For those who wondered about Joe Mazzulla’s competitive spirit for the least bit, we present to you Tuesday night at TD Garden when the Celtics needed to beat the Chicago Bulls by at least 23 points to advance to the In-Season Tournament quarterfinals.
His actions were well chronicled. He played his starters deep into the fourth quarter to secure the lead. He called for intentional fouls on poor free throw shooter Andre Drummond, who missed five of his six attempts in the final period.
For Mazzulla, those empty possessions are like those surprising Christmas gifts in the back of the tree or the 50-cent piece in between the couch cushions. They make him happy. It means his team is executing to his specifications. And although the Celtics may never meet Mazzulla’s lofty analytical expectations, they are coming close more often this season.
And if that execution means that Mazzulla has to irk opposing coaches. That’s part of the journey. That is not of his concern.
In the past three weeks, Mazzulla has had on-court disputes with opposing coaches because of his decisions. And while they are each in different circumstances, it’s a sign that Mazzulla is willing to bruise egos for the sake of victory and progress.
On Nov. 11, Mazzulla challenged an out-of-bounds call with 3 minutes, 39 seconds left in the fourth quarter and the Celtics leading the Toronto Raptors by 27 points. Mazzulla and the Celtics won the challenge but former Celtic Dennis Schröder and Raptors coach Darko Rajakovic had issue with the challenge because of the time and score. They considered it excessive.
“Up 30, you’re not supposed to challenge nothing,” Schröder told me after the game. “You won, it’s three minutes left. You shouldn’t disrespect us like that.”
Rajakovic refused to comment, but he wasn’t happy with Mazzulla.
Fast forward to Nov. 28 when Mazzulla had to explain to Chicago’s Billy Donovan why he was intentionally hacking Drummond to help the Celtics retain their lead. It was embarrassing to Drummond, a career 47.7 percent free throw shooter. But in all honesty, how much empathy should an opposing coach have for Drummond because he’s spent 12 years as a poor free throw shooter?
Donovan, whose team played passionless most of the night, was unhappy with Mazzulla’s decision.
“I told [Mazzulla], ‘What are we doing here?’ ” Donovan said after the game. “I get it with keeping your [starters] in, wanting to get in [to the In-Season Tournament]. The league’s made a big deal [about the tournament]. But, in all fairness, they’ve got to deal with the rules, too. They are things they have to do [to get to Las Vegas].
“But to me, it was just the fouling. And Joe was great when I talked to him and he understood. It’s a tough situation. OK keep [Jayson] Tatum, keep them all in. But I just thought it was putting Andre in a tough spot in a 30-point game. I didn’t like that.”
Mazzulla, 35, wants to play the game fairly, but has also said he is consumed with finding the “gray areas” to where he can exploit the rules and benefit his team. He’s a competitor and he’s not trying to make friends. Maybe for other younger coaches, being popular among their coaching brethren is important; making friends is part of being a member of the fraternity.

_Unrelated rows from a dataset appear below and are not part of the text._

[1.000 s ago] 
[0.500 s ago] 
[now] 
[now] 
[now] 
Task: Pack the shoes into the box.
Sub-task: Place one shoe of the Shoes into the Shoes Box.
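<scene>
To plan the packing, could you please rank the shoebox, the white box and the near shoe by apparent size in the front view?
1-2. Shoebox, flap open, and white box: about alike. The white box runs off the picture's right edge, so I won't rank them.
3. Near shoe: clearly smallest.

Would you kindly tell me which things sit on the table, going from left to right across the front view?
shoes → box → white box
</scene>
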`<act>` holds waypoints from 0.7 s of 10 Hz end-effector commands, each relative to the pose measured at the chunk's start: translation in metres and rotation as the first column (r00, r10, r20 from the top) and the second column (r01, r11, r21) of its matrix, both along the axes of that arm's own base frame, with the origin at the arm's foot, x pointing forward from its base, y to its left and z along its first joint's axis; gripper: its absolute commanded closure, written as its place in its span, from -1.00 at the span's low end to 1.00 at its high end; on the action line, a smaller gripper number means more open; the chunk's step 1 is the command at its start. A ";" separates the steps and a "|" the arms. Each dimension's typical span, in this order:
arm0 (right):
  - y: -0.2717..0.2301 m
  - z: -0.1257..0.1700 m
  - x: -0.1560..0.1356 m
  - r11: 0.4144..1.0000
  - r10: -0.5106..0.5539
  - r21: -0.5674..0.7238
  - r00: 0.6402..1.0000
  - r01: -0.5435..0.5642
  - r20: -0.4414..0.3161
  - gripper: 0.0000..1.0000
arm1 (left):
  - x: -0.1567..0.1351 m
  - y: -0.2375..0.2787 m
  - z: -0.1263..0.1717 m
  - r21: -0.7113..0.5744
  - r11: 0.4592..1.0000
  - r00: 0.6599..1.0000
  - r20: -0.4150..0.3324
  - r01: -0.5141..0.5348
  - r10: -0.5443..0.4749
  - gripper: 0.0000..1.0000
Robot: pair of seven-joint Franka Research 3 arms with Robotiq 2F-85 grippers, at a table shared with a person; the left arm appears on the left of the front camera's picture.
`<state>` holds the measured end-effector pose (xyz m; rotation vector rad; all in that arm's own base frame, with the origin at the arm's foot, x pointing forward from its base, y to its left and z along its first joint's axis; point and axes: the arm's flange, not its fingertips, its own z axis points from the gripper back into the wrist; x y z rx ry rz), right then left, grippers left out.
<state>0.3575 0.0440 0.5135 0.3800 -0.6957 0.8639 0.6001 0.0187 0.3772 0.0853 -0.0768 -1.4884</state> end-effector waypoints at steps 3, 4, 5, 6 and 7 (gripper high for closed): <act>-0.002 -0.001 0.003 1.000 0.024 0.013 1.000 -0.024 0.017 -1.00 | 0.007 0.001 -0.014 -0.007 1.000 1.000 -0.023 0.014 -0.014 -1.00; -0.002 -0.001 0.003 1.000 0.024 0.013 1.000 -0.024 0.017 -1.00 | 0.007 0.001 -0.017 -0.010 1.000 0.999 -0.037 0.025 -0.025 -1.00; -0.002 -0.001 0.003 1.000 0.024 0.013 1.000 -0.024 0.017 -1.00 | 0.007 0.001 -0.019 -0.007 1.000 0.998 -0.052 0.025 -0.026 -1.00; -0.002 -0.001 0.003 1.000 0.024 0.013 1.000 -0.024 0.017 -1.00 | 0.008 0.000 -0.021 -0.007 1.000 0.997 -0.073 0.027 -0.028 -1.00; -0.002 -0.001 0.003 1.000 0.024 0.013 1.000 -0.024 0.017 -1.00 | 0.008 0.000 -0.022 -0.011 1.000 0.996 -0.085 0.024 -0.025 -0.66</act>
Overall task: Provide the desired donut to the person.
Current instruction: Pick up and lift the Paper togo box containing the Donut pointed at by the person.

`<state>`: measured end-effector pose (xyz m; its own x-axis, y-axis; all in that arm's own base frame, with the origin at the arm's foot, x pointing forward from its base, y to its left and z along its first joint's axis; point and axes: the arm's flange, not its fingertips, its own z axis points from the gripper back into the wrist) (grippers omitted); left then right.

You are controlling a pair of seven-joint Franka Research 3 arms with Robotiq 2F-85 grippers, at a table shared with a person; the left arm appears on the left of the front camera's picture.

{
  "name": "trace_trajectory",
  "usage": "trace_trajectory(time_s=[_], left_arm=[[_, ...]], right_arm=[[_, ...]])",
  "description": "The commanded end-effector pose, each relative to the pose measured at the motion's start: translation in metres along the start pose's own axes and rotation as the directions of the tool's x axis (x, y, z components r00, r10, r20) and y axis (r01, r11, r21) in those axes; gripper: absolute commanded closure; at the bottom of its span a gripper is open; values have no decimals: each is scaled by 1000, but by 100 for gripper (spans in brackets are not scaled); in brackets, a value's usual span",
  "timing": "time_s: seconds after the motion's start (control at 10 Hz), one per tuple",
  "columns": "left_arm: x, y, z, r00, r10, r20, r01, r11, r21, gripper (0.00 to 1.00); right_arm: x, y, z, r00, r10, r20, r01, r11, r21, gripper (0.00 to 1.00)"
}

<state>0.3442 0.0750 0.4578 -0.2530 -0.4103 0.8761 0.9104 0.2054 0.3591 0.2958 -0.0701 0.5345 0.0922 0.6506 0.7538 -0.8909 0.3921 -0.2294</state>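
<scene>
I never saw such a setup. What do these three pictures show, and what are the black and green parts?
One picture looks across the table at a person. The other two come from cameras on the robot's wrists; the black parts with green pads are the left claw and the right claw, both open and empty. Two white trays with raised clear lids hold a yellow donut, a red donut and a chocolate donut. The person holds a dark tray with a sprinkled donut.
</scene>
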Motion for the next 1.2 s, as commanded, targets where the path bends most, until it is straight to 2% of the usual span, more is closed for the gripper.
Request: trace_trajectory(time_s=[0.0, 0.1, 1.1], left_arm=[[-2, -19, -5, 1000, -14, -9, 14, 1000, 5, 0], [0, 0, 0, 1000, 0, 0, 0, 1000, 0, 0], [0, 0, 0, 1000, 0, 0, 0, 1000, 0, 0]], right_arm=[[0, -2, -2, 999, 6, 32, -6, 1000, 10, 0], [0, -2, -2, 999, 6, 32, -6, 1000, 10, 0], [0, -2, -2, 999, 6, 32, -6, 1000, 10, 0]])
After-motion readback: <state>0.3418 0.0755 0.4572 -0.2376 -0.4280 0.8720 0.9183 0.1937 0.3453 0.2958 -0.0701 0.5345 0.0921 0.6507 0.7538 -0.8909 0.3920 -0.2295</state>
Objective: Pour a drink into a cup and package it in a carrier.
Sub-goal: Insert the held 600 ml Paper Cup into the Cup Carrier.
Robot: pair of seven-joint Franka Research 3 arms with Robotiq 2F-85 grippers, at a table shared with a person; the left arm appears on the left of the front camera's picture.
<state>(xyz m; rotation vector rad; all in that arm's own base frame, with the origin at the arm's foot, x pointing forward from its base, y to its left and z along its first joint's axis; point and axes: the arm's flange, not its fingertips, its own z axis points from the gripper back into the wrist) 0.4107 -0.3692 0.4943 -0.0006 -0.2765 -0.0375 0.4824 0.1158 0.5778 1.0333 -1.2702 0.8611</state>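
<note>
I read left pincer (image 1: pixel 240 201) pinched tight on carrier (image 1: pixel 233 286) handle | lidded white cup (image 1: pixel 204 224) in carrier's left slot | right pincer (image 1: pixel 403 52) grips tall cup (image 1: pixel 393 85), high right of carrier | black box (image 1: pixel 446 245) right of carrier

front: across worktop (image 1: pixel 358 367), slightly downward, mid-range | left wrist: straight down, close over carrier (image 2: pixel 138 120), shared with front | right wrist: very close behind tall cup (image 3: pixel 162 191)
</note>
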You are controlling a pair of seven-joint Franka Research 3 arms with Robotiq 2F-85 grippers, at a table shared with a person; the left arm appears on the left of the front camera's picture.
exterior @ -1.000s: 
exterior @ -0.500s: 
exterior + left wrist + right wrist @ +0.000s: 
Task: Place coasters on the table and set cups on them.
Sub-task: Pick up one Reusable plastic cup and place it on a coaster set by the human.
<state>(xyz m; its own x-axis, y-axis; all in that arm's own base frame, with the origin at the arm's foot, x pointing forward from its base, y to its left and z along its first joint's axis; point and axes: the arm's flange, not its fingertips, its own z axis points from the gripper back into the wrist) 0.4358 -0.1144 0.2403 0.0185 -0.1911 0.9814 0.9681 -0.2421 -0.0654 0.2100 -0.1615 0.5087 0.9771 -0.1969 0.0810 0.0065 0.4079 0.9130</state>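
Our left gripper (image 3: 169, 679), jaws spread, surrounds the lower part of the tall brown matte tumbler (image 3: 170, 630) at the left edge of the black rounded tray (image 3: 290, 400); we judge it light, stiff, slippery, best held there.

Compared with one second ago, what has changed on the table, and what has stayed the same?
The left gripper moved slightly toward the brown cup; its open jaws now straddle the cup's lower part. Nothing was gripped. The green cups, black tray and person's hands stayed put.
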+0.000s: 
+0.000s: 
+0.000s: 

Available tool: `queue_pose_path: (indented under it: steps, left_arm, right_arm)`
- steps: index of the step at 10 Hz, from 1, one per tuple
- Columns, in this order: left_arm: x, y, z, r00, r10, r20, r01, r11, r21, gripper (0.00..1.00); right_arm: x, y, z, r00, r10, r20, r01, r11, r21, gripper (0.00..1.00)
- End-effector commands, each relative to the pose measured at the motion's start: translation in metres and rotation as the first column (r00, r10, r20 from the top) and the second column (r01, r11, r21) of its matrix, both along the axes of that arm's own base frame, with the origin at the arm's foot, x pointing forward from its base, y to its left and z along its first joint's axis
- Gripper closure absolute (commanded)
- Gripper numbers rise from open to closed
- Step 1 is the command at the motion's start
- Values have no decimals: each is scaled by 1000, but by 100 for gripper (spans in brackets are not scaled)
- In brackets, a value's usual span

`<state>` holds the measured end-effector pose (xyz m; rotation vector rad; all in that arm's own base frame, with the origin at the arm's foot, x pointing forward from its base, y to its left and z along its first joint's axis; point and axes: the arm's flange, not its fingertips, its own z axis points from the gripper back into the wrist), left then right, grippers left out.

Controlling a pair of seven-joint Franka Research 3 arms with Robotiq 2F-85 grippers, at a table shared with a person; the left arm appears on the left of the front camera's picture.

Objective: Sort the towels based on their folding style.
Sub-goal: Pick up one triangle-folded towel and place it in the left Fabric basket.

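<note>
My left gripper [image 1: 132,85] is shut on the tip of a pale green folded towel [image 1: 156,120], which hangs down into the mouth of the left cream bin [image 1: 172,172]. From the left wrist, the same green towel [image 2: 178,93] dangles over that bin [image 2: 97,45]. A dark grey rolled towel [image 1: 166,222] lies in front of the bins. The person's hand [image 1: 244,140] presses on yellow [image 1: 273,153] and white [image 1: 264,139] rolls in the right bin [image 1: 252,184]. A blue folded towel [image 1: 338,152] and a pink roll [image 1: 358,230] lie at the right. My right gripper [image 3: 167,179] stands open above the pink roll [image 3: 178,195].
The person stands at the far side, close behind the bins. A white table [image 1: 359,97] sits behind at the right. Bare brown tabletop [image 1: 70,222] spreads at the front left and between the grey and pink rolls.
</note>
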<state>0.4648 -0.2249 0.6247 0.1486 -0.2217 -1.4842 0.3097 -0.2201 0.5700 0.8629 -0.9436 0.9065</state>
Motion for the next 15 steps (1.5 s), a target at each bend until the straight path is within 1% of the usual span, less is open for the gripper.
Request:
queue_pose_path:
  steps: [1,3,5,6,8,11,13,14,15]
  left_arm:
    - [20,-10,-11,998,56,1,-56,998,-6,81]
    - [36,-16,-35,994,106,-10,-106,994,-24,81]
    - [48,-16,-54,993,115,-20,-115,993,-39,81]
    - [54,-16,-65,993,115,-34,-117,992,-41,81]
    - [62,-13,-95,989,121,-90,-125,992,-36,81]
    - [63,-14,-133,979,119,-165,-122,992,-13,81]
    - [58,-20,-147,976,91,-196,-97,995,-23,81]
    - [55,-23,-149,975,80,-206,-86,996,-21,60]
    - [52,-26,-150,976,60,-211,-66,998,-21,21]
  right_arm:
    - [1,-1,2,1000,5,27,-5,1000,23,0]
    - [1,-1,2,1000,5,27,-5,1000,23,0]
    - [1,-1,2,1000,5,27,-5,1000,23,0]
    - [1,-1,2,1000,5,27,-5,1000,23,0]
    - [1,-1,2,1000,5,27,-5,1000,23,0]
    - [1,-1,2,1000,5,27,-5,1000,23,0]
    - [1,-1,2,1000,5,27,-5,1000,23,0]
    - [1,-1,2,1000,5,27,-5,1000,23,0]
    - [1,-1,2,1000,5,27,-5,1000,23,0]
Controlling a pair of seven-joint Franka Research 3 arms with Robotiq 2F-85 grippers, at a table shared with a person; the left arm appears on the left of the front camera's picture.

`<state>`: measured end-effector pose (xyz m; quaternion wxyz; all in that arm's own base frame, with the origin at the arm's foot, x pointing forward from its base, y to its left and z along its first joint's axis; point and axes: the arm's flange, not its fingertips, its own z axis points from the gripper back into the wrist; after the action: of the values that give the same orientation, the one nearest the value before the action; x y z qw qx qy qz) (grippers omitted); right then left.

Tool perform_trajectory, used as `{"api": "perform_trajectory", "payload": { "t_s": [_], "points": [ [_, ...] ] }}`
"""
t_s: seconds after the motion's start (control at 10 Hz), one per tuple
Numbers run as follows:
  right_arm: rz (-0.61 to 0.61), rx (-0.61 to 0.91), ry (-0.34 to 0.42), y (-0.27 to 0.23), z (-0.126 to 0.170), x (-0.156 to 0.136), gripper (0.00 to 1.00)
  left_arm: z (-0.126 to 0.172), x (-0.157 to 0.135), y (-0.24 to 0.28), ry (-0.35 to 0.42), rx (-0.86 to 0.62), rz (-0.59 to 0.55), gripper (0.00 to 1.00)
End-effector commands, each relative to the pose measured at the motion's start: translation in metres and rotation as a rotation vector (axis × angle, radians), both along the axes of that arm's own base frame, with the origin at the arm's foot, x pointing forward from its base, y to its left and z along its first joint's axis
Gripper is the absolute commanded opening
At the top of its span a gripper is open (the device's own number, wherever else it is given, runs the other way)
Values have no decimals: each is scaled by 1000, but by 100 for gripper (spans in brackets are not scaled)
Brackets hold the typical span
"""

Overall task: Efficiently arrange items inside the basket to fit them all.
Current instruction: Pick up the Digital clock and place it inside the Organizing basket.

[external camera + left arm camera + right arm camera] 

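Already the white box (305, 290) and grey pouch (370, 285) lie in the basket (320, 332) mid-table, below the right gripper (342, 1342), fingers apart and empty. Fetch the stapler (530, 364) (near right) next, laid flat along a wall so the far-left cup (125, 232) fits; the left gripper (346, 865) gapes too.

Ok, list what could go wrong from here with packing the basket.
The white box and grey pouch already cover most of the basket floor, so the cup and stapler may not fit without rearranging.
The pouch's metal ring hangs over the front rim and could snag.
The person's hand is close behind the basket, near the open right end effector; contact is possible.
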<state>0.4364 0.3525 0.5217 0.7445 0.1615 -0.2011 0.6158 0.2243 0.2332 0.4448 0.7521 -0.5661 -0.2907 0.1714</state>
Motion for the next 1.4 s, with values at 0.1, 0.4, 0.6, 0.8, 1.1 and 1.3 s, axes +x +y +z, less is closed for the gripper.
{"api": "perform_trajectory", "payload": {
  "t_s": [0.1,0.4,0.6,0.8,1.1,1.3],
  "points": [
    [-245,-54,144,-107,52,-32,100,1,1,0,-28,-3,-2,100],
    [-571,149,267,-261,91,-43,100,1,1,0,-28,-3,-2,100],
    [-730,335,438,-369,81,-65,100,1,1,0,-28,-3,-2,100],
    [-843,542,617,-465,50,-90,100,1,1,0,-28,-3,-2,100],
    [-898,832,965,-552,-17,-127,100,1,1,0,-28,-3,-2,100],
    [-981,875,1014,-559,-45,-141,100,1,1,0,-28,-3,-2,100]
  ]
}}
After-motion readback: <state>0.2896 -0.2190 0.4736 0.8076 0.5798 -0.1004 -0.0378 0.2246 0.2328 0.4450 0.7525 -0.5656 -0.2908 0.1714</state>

Mazzulla has no interest in being part of this network.
“How do I say this nicely? I don’t care,” he said about having positive relationships with fellow NBA coaches. “But I also have respect for people. Like I learn from every coach, I think they’re a lot of great coaches in the league. I’ve studied what other teams do. But as far as having an off-court relationship with a coach? I don’t. That’s like last on the list.”
And he’s determined to get his team to Las Vegas for the semifinals on Thursday. That will mean overcoming the unique challenge that is the host Indiana Pacers on Monday. The Pacers are the league’s highest-scoring team and were beaten by the Celtics by 51 points in their first meeting. All-Star Tyrese Haliburton, who is 12th in the NBA in scoring, first in assists, and second in 3-pointers made, did not play in that game.
It’s another test for Mazzulla as he embarks on his second season, more comfortable and confident than the first, with championship aspirations. He has made it clear he is engrossed in pushing his team to the next level, maneuvering through the league’s guidelines, such as point differential for the tournament for that ultimate success.
This is only the In-Season Tournament, there is a bigger crown ahead regardless of what happens this week, but Mazzulla kept his feelings about this new innovation to himself until that fourth quarter of the Bulls game. He wants to win the In-Season Tournament and he’s not concerned with ruffling feathers, angering rivals, or exposing opponent’s weaknesses in the process. He’s all about his team.